SOBRE A DEMOCRACIA

Por Cléber Sérgio de Seixas

A revista Carta Capital número 544 de 05/05/09 traz uma entrevista com Rafael Correa, presidente equatoriano reeleito. Questionado pelo jornalista Tadeu Breda se estava na situação com que sonhara há dois anos, Correa respondeu: “Tive um grande triunfo democrático no último domingo, é verdade, mas isso dentro de uma democracia formal. Sustento que o Equador e a América Latina podem ter eleições, mas não têm democracia. Não acredito que possa existir democracia onde existe tanta desigualdade. Isto tem de mudar”. Há noventa e dois anos atrás Lênin escreveu algo parecido em seu clássico O Estado e a Revolução: “Decidir periodicamente, para um certo número de anos, qual membro da classe dominante que há de oprimir e esmagar o povo no parlamento, eis a própria essência do parlamentarismo burguês, não somente nas monarquias parlamentares constitucionais, como também nas repúblicas mais democráticas”.

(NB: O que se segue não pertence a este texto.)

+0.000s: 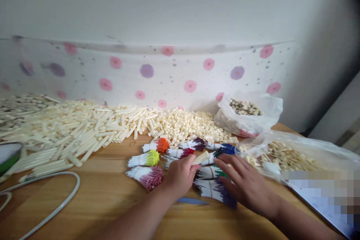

Diante das duas assertivas gostaria de perguntar, então, o seguinte: o que é democracia? A quem serve? Quem lhe desfruta as benesses? Democracia se resume a voto? E o pós-voto? Existem mecanismos práticos, ágeis e viáveis para se cobrar dos políticos promessas feitas em campanha, ou de afastá-los do cargo no caso de algum ato ilícito cometido no exercício do mandato? E o quarto poder, a serviço de quem está?

Democracia, na verdade, é um termo elástico, aberto a múltiplas interpretações, e que pode ser focado sob vários ângulos. Dizem que vivemos num país democrático. Contudo, elaboram-se leis para beneficiar os mais ricos. Veja-se a lei das algemas, por exemplo. Ficou patente que fora aprovada num momento em que gente graúda foi exposta algemada diante de câmeras de televisão, o que seria um constrangimento inaceitável para pessoas tão importantes. De outro lado, bandidos e suspeitos pobres podem ser algemados sem nenhum receio, já que só estes oferecem perigo à autoridade policial e não possuem nenhuma notoriedade social a zelar. No entanto os “do colarinho branco” roubam milhões enquanto uma dona de casa que rouba um pote de margarina vai detida algemada e passa meses na cadeia.

No Brasil temos a liberdade de, tempos em tempos, escolhermos quem vai nos representar no legislativo e executivo. Contudo, nossa liberdade política estaciona aí, já que nossos representantes se esquecem de nós e se tornam representantes daqueles que lhes financiam as campanhas eleitorais, por exemplo. Como o financiamento de campanha não é público, eis a arapuca armada. Ao eleito caberá trabalhar em consonância com os interesses de quem o financiou, interesses esses que podem entrar em choque com os da população que o elegeu. Assim surge uma espécie de alienação, onde eleitor e eleito não compartilham os mesmos interesses. Nesta ciranda, o eleito dá adeus e muito obrigado aos eleitores e vai prestar seus serviços a gente endinheirada. Nessa fase da trajetória, convicções político-ideológicas, passado militante, tudo é deixado para trás, num verdadeiro Alzheimer político.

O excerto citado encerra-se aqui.